## EXERCISE DIRECTIONS
All pictures are to be excluded when the data below is output verbatim.

BEGIN PROVIDED DATA

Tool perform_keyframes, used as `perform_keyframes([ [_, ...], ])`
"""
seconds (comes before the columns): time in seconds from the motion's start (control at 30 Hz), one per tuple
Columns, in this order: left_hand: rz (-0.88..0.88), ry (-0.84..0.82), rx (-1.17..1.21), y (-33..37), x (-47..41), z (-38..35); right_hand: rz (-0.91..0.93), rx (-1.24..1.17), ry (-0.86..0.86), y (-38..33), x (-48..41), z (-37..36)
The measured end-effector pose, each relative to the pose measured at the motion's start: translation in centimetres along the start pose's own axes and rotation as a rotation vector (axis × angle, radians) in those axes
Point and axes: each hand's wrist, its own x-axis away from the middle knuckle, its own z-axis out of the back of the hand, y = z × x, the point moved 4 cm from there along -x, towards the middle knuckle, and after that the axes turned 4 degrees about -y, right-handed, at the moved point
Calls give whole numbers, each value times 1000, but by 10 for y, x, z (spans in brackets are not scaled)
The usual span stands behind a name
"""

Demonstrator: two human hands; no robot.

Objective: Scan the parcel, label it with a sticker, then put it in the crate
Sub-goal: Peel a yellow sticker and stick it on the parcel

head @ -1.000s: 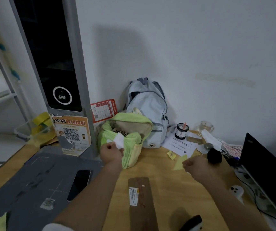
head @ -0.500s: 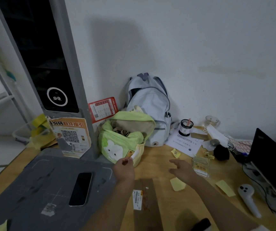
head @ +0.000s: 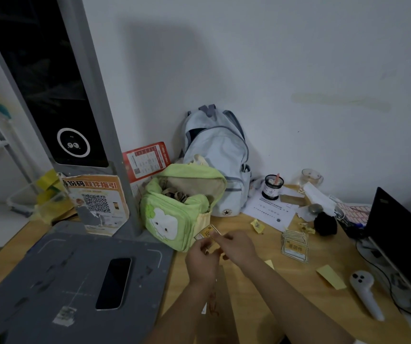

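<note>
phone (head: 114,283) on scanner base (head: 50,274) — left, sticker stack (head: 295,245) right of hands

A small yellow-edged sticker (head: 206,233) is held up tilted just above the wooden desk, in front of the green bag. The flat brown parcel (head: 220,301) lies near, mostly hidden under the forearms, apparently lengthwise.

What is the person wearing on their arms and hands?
Nothing on the hands: the left hand and right hand are bare, with no gloves. No watch shows on either wrist. Both forearms are bare. A bit of white sleeve peeks in at the bottom edge by the right arm.
</note>
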Motion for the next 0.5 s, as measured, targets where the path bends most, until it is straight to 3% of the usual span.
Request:
perform_keyframes([
  [0.2, -1, -97, 18, -4, 3, 2, 2, 55, 88, 6, -1, 3],
  [0.4, 80, 120, -21, -11, -8, 31, 84, 117, -64, 3, -1, -4],
  [0.5, 97, 144, -40, -21, -18, 37, 106, 162, -140, 7, -2, -9],
])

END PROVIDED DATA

## EXERCISE RESULT
Tool perform_keyframes, used as `perform_keyframes([ [_, ...], ])`
"""
seconds (comes before the columns): time in seconds from the motion's start (control at 30 Hz), one per tuple
Columns, in this order: left_hand: rz (-0.88..0.88), ry (-0.84..0.82), rx (-1.17..1.21), y (-33..37), x (-47..41), z (-38..35); right_hand: rz (-0.91..0.93), rx (-1.24..1.17), ry (-0.86..0.86), y (-38..33), x (-48..41), z (-37..36)
The measured end-effector pose, each relative to the pose measured at the motion's start: translation in centimetres along the start pose's own axes and rotation as a rotation vector (axis × angle, radians) in those axes
Point and axes: each hand's wrist, its own x-axis away from the middle knuckle, its own z-axis out of the back of the hand, y = z × x, the point moved 4 cm from there along -x, towards the middle knuckle, and after that the axes turned 4 degrees about -y, right-handed, at the moved point
Calls give whole numbers, each value times 1000, but by 10 for y, x, z (spans in brackets are not scaled)
The usual span stands behind a name
"""

Demonstrator: two human hands; no robot.

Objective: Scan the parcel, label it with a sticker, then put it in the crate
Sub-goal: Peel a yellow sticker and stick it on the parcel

head @ -1.000s: 
head @ -0.500s: 
head @ +0.000s: 

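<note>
phone (head: 114,283) on scanner base (head: 50,274) — left, sticker stack (head: 295,245) right of hands

A small yellow-edged sticker (head: 206,233) is held up tilted just above the wooden desk, in front of the green bag. The flat brown parcel (head: 220,301) lies near, mostly hidden under the forearms, apparently lengthwise.

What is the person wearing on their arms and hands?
Nothing on the hands: the left hand and right hand are bare, with no gloves. No watch shows on either wrist. Both forearms are bare. A bit of white sleeve peeks in at the bottom edge by the right arm.
</note>
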Motion for the next 0.5 s, as measured, targets where the path bends most, until it is straight to 3% of the usual span.
Request:
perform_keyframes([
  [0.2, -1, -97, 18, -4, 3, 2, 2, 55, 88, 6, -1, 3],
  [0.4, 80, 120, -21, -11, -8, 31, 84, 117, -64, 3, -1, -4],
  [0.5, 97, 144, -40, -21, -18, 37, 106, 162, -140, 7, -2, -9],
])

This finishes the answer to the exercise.